_Exercise goal_
Return every record below exactly as given.

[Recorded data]
---------------

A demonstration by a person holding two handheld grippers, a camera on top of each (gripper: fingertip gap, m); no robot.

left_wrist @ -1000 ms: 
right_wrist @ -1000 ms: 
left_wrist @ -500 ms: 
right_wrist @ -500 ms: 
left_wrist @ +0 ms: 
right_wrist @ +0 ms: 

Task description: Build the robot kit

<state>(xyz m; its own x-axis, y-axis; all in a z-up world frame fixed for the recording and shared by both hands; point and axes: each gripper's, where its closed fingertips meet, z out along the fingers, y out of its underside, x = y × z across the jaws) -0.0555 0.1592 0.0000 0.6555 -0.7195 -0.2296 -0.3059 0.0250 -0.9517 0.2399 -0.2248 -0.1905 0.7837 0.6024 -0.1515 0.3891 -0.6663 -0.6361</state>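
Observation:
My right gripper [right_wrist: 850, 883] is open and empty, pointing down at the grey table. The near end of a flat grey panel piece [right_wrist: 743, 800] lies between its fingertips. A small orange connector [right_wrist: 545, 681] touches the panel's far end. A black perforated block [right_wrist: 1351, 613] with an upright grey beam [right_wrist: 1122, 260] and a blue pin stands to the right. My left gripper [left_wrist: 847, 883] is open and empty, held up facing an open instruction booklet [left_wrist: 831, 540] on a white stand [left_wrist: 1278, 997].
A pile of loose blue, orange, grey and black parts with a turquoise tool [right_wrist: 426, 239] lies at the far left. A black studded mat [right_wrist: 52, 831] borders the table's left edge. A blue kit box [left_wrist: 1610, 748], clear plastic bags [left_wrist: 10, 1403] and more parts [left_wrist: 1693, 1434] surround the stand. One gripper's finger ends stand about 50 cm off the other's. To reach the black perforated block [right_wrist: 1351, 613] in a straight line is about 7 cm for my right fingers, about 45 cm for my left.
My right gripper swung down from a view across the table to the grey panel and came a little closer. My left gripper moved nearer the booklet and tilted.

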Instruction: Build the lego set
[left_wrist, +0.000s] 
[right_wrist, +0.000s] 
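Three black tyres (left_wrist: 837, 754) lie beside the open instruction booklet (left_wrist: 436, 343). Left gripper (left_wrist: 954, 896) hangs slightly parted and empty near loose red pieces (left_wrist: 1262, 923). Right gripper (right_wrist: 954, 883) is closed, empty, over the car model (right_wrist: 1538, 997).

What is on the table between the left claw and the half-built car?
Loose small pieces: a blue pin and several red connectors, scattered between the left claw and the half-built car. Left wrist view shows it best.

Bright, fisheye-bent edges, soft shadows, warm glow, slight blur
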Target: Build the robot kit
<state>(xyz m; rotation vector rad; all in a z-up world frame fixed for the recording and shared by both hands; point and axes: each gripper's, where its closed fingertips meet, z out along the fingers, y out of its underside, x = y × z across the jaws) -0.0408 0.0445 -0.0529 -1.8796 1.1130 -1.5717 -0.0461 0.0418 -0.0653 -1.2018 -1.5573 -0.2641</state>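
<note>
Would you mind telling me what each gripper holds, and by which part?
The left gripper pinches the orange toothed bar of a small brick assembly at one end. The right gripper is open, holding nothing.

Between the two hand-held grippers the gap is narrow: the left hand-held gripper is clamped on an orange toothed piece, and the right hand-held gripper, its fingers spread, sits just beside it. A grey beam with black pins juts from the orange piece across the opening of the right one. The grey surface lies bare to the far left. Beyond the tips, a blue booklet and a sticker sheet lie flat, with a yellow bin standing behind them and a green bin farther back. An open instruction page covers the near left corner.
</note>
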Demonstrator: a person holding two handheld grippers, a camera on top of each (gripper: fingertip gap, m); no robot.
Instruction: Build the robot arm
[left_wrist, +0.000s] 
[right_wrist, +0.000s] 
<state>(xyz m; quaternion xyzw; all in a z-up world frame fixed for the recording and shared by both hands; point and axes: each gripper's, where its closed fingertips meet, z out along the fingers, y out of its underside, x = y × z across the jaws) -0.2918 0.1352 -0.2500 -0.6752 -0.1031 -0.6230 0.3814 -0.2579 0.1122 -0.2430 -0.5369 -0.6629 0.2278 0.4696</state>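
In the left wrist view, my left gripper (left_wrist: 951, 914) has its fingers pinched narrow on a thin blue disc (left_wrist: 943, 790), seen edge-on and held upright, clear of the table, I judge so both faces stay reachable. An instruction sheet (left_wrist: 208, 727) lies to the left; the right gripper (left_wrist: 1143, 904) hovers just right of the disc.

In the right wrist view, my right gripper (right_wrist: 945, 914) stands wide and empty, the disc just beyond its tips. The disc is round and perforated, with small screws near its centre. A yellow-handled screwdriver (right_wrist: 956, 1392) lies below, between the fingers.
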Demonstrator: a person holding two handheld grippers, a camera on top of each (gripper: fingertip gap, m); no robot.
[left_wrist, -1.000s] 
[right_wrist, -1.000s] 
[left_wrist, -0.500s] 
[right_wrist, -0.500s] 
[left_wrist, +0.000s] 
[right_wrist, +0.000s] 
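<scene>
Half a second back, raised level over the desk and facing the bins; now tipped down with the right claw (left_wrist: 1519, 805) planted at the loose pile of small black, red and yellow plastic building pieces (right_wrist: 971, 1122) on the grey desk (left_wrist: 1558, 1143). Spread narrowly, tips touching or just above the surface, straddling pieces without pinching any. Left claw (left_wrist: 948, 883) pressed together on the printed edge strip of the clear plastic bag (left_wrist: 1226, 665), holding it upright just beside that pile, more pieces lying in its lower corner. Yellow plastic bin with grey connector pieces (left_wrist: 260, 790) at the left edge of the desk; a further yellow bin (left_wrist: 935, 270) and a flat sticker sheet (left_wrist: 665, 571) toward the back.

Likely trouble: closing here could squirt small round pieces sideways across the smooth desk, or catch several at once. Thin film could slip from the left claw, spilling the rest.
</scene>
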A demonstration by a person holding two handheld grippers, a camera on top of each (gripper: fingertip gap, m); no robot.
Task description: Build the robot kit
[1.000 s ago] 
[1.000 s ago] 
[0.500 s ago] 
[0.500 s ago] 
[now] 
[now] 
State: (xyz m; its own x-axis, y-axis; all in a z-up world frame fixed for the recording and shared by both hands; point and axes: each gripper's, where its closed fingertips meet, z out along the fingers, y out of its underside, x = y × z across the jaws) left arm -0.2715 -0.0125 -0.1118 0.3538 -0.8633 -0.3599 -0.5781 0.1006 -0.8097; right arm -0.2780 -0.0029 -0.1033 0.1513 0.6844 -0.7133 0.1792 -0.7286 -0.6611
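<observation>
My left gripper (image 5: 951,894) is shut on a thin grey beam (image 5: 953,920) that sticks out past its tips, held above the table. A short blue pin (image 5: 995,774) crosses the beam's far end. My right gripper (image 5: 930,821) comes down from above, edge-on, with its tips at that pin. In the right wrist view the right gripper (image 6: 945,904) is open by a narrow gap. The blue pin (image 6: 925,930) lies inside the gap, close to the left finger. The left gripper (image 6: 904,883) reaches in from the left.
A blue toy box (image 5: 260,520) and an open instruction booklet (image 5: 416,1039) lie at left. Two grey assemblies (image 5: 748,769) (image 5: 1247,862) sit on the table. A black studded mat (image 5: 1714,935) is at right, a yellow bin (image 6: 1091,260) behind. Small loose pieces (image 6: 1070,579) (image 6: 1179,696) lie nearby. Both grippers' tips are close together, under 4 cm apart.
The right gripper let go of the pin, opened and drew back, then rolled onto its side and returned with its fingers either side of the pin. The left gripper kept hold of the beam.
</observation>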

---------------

_Answer to this problem_
A demonstration by a person holding two handheld grippers, a camera on top of each (gripper: fingertip gap, m); no robot.

left_wrist @ -1000 ms: 
right_wrist @ -1000 ms: 
left_wrist @ -500 ms: 
right_wrist @ -500 ms: 
left_wrist @ +0 ms: 
right_wrist @ +0 ms: 

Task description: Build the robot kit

<state>(xyz m; its own x-axis, y-axis; all in a z-up world frame fixed for the recording and shared by both hands; point and axes: each gripper's, where its closed fingertips meet, z out along the fingers, y out of its underside, x = y × z across the jaws) -0.0555 0.1592 0.0000 0.6555 -0.7195 -0.2296 -0.3059 0.0250 -0.9517 0.2399 -0.2248 -0.1905 0.7837 0.6024 -0.1515 0.3891 -0.6663 -0.6361</state>
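Observation:
My right gripper [right_wrist: 850, 883] is open and empty, pointing down at the grey table. The near end of a flat grey panel piece [right_wrist: 743, 800] lies between its fingertips. A small orange connector [right_wrist: 545, 681] touches the panel's far end. A black perforated block [right_wrist: 1351, 613] with an upright grey beam [right_wrist: 1122, 260] and a blue pin stands to the right. My left gripper [left_wrist: 847, 883] is open and empty, held up facing an open instruction booklet [left_wrist: 831, 540] on a white stand [left_wrist: 1278, 997].
A pile of loose blue, orange, grey and black parts with a turquoise tool [right_wrist: 426, 239] lies at the far left. A black studded mat [right_wrist: 52, 831] borders the table's left edge. A blue kit box [left_wrist: 1610, 748], clear plastic bags [left_wrist: 10, 1403] and more parts [left_wrist: 1693, 1434] surround the stand. One gripper's finger ends stand about 50 cm off the other's. To reach the black perforated block [right_wrist: 1351, 613] in a straight line is about 7 cm for my right fingers, about 45 cm for my left.
My right gripper swung down from a view across the table to the grey panel and came a little closer. My left gripper moved nearer the booklet and tilted.
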
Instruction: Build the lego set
[left_wrist, +0.000s] 
[right_wrist, +0.000s] 
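Three black tyres (left_wrist: 837, 754) lie beside the open instruction booklet (left_wrist: 436, 343). Left gripper (left_wrist: 954, 896) hangs slightly parted and empty near loose red pieces (left_wrist: 1262, 923). Right gripper (right_wrist: 954, 883) is closed, empty, over the car model (right_wrist: 1538, 997).

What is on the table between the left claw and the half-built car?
Loose small pieces: a blue pin and several red connectors, scattered between the left claw and the half-built car. Left wrist view shows it best.

Bright, fisheye-bent edges, soft shadows, warm glow, slight blur
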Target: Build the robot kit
<state>(xyz m; rotation vector rad; all in a z-up world frame fixed for the recording and shared by both hands; point and axes: each gripper's, where its closed fingertips meet, z out along the fingers, y out of its underside, x = y × z across the jaws) -0.0408 0.0445 -0.0529 -1.8796 1.1130 -1.5717 -0.0461 0.0418 -0.0653 -1.2018 -1.5573 -0.2641</state>
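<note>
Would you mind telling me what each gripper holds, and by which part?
The left gripper pinches the orange toothed bar of a small brick assembly at one end. The right gripper is open, holding nothing.

Between the two hand-held grippers the gap is narrow: the left hand-held gripper is clamped on an orange toothed piece, and the right hand-held gripper, its fingers spread, sits just beside it. A grey beam with black pins juts from the orange piece across the opening of the right one. The grey surface lies bare to the far left. Beyond the tips, a blue booklet and a sticker sheet lie flat, with a yellow bin standing behind them and a green bin farther back. An open instruction page covers the near left corner.
</note>
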Demonstrator: a person holding two handheld grippers, a camera on top of each (gripper: fingertip gap, m); no robot.
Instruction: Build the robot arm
[left_wrist, +0.000s] 
[right_wrist, +0.000s] 
<state>(xyz m; quaternion xyzw; all in a z-up world frame fixed for the recording and shared by both hands; point and axes: each gripper's, where its closed fingertips meet, z out along the fingers, y out of its underside, x = y × z across the jaws) -0.2918 0.1352 -0.2500 -0.6752 -0.1031 -0.6230 0.3814 -0.2579 0.1122 -0.2430 -0.5369 -0.6629 0.2278 0.4696</state>
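In the left wrist view, my left gripper (left_wrist: 951, 914) has its fingers pinched narrow on a thin blue disc (left_wrist: 943, 790), seen edge-on and held upright, clear of the table, I judge so both faces stay reachable. An instruction sheet (left_wrist: 208, 727) lies to the left; the right gripper (left_wrist: 1143, 904) hovers just right of the disc.

In the right wrist view, my right gripper (right_wrist: 945, 914) stands wide and empty, the disc just beyond its tips. The disc is round and perforated, with small screws near its centre. A yellow-handled screwdriver (right_wrist: 956, 1392) lies below, between the fingers.
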Demonstrator: a person holding two handheld grippers, a camera on top of each (gripper: fingertip gap, m); no robot.
[left_wrist, -1.000s] 
[right_wrist, -1.000s] 
[left_wrist, -0.500s] 
[right_wrist, -0.500s] 
[left_wrist, +0.000s] 
[right_wrist, +0.000s] 
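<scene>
Half a second back, raised level over the desk and facing the bins; now tipped down with the right claw (left_wrist: 1519, 805) planted at the loose pile of small black, red and yellow plastic building pieces (right_wrist: 971, 1122) on the grey desk (left_wrist: 1558, 1143). Spread narrowly, tips touching or just above the surface, straddling pieces without pinching any. Left claw (left_wrist: 948, 883) pressed together on the printed edge strip of the clear plastic bag (left_wrist: 1226, 665), holding it upright just beside that pile, more pieces lying in its lower corner. Yellow plastic bin with grey connector pieces (left_wrist: 260, 790) at the left edge of the desk; a further yellow bin (left_wrist: 935, 270) and a flat sticker sheet (left_wrist: 665, 571) toward the back.

Likely trouble: closing here could squirt small round pieces sideways across the smooth desk, or catch several at once. Thin film could slip from the left claw, spilling the rest.
</scene>
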A demonstration by a person holding two handheld grippers, a camera on top of each (gripper: fingertip gap, m); no robot.
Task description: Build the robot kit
[1.000 s ago] 
[1.000 s ago] 
[0.500 s ago] 
[0.500 s ago] 
[now] 
[now] 
State: (xyz m; its own x-axis, y-axis; all in a z-up world frame fixed for the recording and shared by both hands; point and axes: each gripper's, where its closed fingertips meet, z out along the fingers, y out of its underside, x = y × z across the jaws) left arm -0.2715 -0.0125 -0.1118 0.3538 -0.8633 -0.3599 -0.5781 0.1006 -0.8097; right arm -0.2780 -0.0029 -0.1033 0.1513 0.6844 -0.7133 0.1792 -0.7286 -0.6611
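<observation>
My left gripper (image 5: 951,894) is shut on a thin grey beam (image 5: 953,920) that sticks out past its tips, held above the table. A short blue pin (image 5: 995,774) crosses the beam's far end. My right gripper (image 5: 930,821) comes down from above, edge-on, with its tips at that pin. In the right wrist view the right gripper (image 6: 945,904) is open by a narrow gap. The blue pin (image 6: 925,930) lies inside the gap, close to the left finger. The left gripper (image 6: 904,883) reaches in from the left.
A blue toy box (image 5: 260,520) and an open instruction booklet (image 5: 416,1039) lie at left. Two grey assemblies (image 5: 748,769) (image 5: 1247,862) sit on the table. A black studded mat (image 5: 1714,935) is at right, a yellow bin (image 6: 1091,260) behind. Small loose pieces (image 6: 1070,579) (image 6: 1179,696) lie nearby. Both grippers' tips are close together, under 4 cm apart.
The right gripper let go of the pin, opened and drew back, then rolled onto its side and returned with its fingers either side of the pin. The left gripper kept hold of the beam.
</observation>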

The response to the exercise is now complete.